World War I and the Great Depression presented new challenges to America, and to the Senate. To deal with these crises, Presidents Woodrow Wilson and Franklin D. Roosevelt demanded more authority—which shook the balance of power between the branches. What was the Senate’s proper role?

Members debated giving too much power—or too little—to the president in times of national crisis. In 1941, the attack on Pearl Harbor temporarily ended this debate in favor of the president. The national unity of World War II also helped forge a bipartisan foreign policy.
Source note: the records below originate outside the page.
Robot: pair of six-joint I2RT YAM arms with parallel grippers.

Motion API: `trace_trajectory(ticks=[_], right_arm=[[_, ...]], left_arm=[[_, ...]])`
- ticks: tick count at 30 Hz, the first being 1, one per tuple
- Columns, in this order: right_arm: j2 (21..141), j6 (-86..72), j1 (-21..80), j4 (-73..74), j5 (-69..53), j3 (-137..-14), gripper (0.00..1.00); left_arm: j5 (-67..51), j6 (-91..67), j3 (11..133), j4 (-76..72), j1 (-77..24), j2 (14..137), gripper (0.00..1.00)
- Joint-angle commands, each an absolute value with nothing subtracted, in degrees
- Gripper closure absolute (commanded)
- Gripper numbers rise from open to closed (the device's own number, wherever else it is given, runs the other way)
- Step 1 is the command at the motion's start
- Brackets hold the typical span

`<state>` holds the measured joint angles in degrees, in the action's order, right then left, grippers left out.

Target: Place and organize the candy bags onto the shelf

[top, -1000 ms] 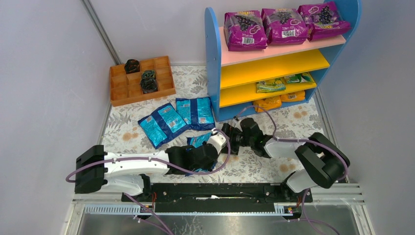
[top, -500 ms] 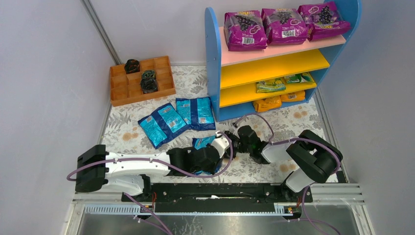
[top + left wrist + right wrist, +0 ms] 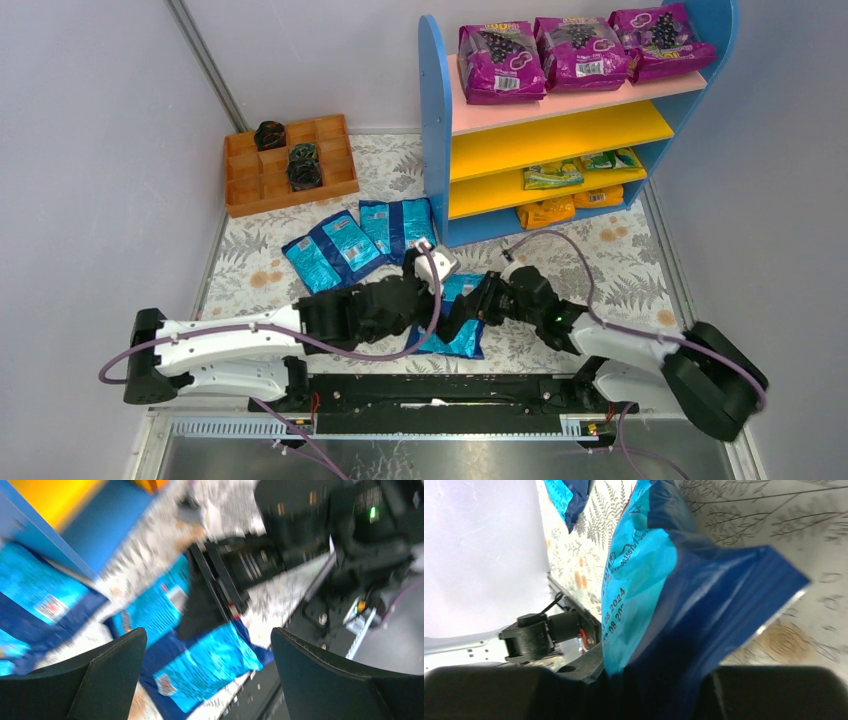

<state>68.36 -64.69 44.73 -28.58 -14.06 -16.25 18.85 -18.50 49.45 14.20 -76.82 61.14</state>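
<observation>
A floral-print cloth (image 3: 625,255) is covering the table, with plain grey walls (image 3: 90,140) closing it in on the left, far and right sides. The shelf (image 3: 436,130) is standing at the far right. The right claw (image 3: 480,305) is pinching a blue bag (image 3: 458,328) near the middle of the cloth. The left claw (image 3: 432,262) is hanging spread just beside it, with more blue bags (image 3: 360,240) lying further left

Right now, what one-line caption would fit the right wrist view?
Right gripper pinches a blue candy bag over the floral table cover, with a second blue bag beyond.
</observation>
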Motion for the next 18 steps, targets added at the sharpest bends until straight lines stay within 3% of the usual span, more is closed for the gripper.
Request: trace_trajectory(ticks=[1, 8, 13, 18], right_arm=[[53.7, -55.3, 45.0, -10.0, -3.4, -22.1, 0.84], [35.5, -42.9, 44.8, 26.0, 18.7, -37.6, 0.87], [35.0, -37.9, 44.8, 38.6, 28.6, -50.1, 0.87], [40.9, -30.6, 44.9, 41.4, 35.3, -62.5, 0.86]], left_arm=[[30.1, -9.4, 59.6, 13.2, -75.9, 58.9, 0.01], [39.6, 2.1, 67.7, 6.8, -72.5, 60.0, 0.01], [45.8, 9.3, 62.1, -3.4, -70.7, 57.4, 0.01], [47.0, 9.5, 54.8, -8.7, -67.3, 52.7, 0.01]])
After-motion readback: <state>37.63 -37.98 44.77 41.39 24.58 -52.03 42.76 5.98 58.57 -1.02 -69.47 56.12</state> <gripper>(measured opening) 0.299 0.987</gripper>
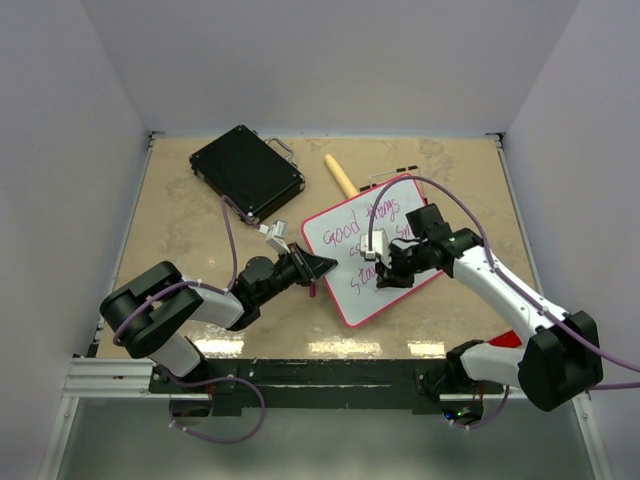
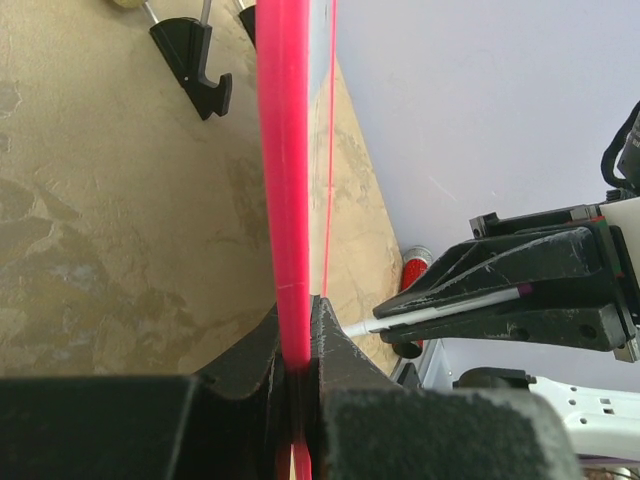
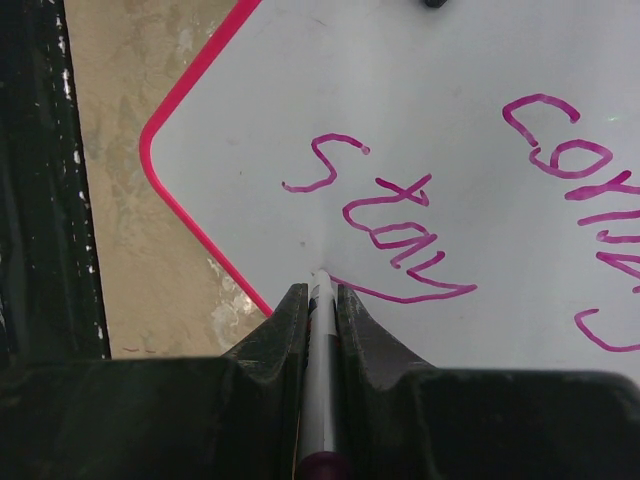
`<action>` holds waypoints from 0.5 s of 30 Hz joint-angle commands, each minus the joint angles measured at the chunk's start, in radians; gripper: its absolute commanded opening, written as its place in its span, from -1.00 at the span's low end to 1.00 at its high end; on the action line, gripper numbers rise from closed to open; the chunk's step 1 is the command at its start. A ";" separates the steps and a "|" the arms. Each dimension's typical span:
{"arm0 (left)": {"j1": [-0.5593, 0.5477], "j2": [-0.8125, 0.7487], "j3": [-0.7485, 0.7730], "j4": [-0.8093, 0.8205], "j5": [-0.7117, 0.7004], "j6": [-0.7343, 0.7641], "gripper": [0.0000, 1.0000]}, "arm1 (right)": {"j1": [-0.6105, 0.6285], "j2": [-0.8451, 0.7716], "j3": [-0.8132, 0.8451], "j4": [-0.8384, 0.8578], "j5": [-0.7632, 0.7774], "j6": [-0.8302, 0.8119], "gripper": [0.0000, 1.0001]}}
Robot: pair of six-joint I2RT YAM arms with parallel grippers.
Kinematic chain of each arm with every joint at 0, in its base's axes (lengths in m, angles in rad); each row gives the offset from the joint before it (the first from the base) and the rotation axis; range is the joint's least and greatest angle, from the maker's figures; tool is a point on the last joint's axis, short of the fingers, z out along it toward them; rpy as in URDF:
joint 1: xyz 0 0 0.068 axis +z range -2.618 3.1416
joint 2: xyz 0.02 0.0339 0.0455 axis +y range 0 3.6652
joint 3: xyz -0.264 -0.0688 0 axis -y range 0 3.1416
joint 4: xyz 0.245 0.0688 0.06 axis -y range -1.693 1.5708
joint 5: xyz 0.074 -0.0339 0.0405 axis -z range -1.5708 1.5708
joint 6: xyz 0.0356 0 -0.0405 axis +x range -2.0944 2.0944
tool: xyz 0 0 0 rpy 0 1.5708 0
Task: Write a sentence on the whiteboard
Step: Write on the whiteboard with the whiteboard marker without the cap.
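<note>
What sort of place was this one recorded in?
Probably a lab robot cell: a tan tabletop boxed in by plain white walls, a left arm and right arm mounted at its near edge, and staged props, a whiteboard and black hard case.

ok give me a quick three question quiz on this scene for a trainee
1. True or false: the left gripper is clamped on the rim of the whiteboard.
2. What does the right gripper hold? A) marker B) eraser C) cloth
3. In the right wrist view, which word of the sentence lies nearest the marker tip?

Key: 1 true; 2 A; 3 "stay".
</note>
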 commanded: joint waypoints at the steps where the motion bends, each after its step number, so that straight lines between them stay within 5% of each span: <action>1: -0.006 -0.016 0.012 0.129 0.009 0.028 -1.00 | 0.010 -0.017 0.026 0.078 -0.003 0.031 -1.00; 8: -0.004 -0.026 0.006 0.126 0.005 0.029 -1.00 | -0.069 -0.078 0.014 0.177 0.070 0.120 -1.00; 15: -0.003 -0.036 0.005 0.117 0.005 0.034 -1.00 | -0.185 -0.136 0.054 0.080 -0.012 0.052 -1.00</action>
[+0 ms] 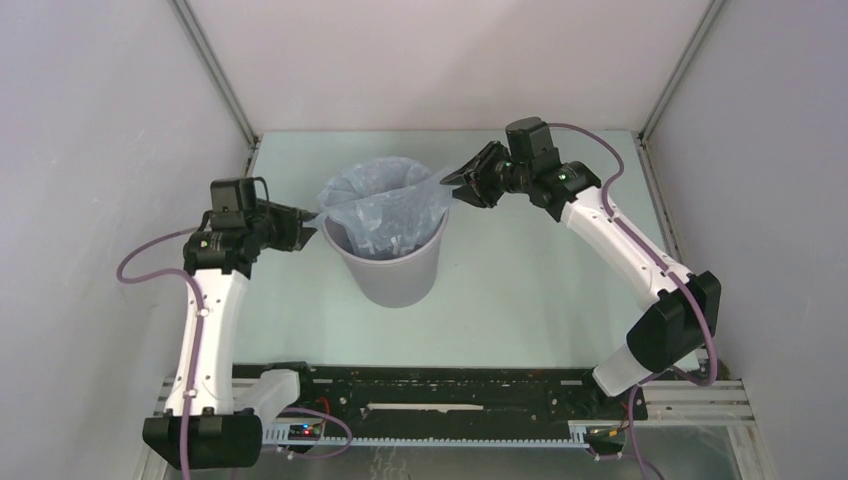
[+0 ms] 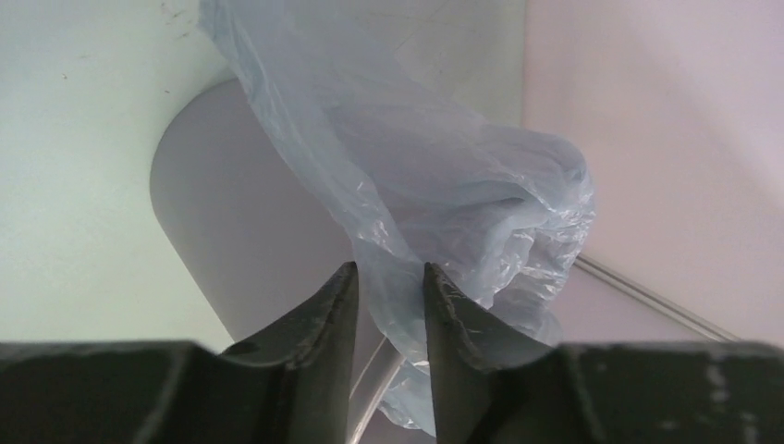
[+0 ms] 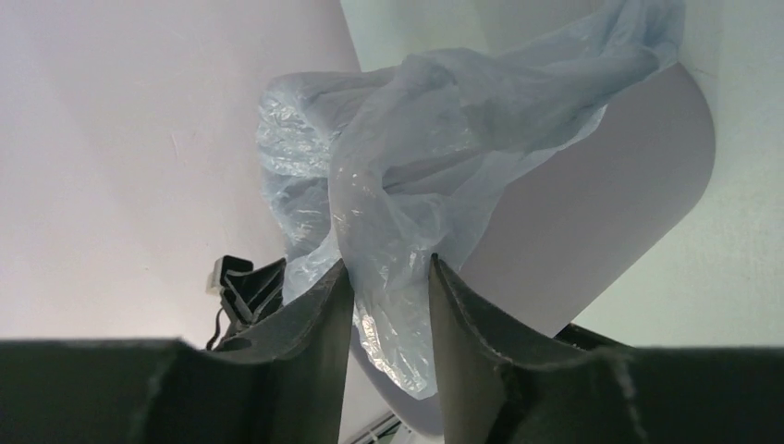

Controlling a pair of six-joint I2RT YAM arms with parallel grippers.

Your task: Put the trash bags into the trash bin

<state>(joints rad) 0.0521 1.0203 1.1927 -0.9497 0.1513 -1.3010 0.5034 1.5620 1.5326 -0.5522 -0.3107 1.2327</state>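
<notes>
The grey trash bin [image 1: 395,275] stands upright in the middle of the table. The pale blue trash bag [image 1: 385,205] sits in its mouth, with corners drawn out over the rim to left and right. My left gripper [image 1: 305,222] is at the bin's left rim. In the left wrist view its jaws [image 2: 390,268] stand partly apart, with a fold of the bag [image 2: 434,185] in the gap beside the bin wall [image 2: 240,231]. My right gripper [image 1: 455,183] is at the right rim. Its jaws [image 3: 388,262] also show a gap, with bag film [image 3: 407,176] hanging through it.
White enclosure walls close in on the left [image 1: 100,150], back and right. Metal corner posts [image 1: 215,70] rise at the back. A black rail [image 1: 430,395] with the arm bases runs along the near edge. The pale green table [image 1: 530,290] lies around the bin.
</notes>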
Limiting Debate, Flexing its Muscle

To hasten a decision on entering World War I, the Senate for the first time reined in its tradition of unlimited debate. After the war, the Senate—disagreeing bitterly with President Woodrow Wilson—rejected the Treaty of Versailles and League of Nations that Wilson had helped negotiate. As the issues confronting the Senate grew in number and complexity, members for the first time elected formal party floor leaders to manage the chamber’s legislative agenda. In this era, Senate committees expanded their investigations of actions by the executive branch, climaxing with a World War II inquiry into how money is spent for national defense. Later, senators explored how best to strengthen Congress against the continued increase in presidential power.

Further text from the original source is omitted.